Problem details | Retrieve every line of the data holding the word "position".

···

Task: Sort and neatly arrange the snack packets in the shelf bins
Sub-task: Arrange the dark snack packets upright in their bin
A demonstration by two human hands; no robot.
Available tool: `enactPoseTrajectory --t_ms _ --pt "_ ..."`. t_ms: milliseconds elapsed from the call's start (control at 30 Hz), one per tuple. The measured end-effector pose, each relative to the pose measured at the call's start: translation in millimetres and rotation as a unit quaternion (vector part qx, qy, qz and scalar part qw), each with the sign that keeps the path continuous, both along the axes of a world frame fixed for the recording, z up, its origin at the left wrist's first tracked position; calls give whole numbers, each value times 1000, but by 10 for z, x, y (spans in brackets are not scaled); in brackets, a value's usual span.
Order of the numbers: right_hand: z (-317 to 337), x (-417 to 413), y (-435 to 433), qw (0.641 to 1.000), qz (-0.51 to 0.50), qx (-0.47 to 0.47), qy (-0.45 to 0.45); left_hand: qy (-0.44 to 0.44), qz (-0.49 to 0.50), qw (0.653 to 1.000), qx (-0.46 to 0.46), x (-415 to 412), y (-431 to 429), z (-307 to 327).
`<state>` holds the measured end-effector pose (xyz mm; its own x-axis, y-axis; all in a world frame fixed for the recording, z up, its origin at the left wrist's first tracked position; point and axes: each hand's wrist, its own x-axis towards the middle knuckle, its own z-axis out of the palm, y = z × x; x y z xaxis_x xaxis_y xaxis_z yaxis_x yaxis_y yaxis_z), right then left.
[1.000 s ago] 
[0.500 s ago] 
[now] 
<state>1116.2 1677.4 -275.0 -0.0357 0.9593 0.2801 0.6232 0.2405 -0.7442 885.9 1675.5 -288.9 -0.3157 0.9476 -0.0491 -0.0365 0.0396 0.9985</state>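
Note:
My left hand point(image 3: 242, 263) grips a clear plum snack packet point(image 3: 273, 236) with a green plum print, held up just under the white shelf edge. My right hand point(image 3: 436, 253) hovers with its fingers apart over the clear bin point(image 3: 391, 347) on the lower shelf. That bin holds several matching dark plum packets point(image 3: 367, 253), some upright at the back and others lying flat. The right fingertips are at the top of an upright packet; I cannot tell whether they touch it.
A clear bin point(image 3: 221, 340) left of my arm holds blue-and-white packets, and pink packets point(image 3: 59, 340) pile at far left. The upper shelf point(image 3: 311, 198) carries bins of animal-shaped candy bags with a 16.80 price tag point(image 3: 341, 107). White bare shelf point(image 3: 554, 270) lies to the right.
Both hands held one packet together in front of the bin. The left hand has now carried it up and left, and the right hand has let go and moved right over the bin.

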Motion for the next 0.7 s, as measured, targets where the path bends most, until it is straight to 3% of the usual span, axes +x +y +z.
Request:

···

Output for this exercise |
Available tool: `enactPoseTrajectory --t_ms _ --pt "_ ..."`. t_ms: milliseconds elapsed from the call's start (control at 30 Hz), one per tuple. The measured end-effector pose, each relative to the pose measured at the call's start: translation in millimetres and rotation as a unit quaternion (vector part qx, qy, qz and scalar part qw), each with the sign that keeps the path continuous, both along the axes of a world frame fixed for the recording, z up, its origin at the left wrist's first tracked position; calls give whole numbers, each value times 1000, but by 10 for z, x, y (spans in brackets are not scaled); in brackets, a value's usual span.
`<state>` holds the measured end-effector pose (xyz mm; its own x-axis, y-axis; all in a world frame fixed for the recording, z up, its origin at the left wrist's first tracked position; point and axes: each hand's wrist, its own x-axis towards the middle knuckle, its own z-axis out of the palm, y = z × x; x y z xaxis_x xaxis_y xaxis_z yaxis_x yaxis_y yaxis_z), right then left.

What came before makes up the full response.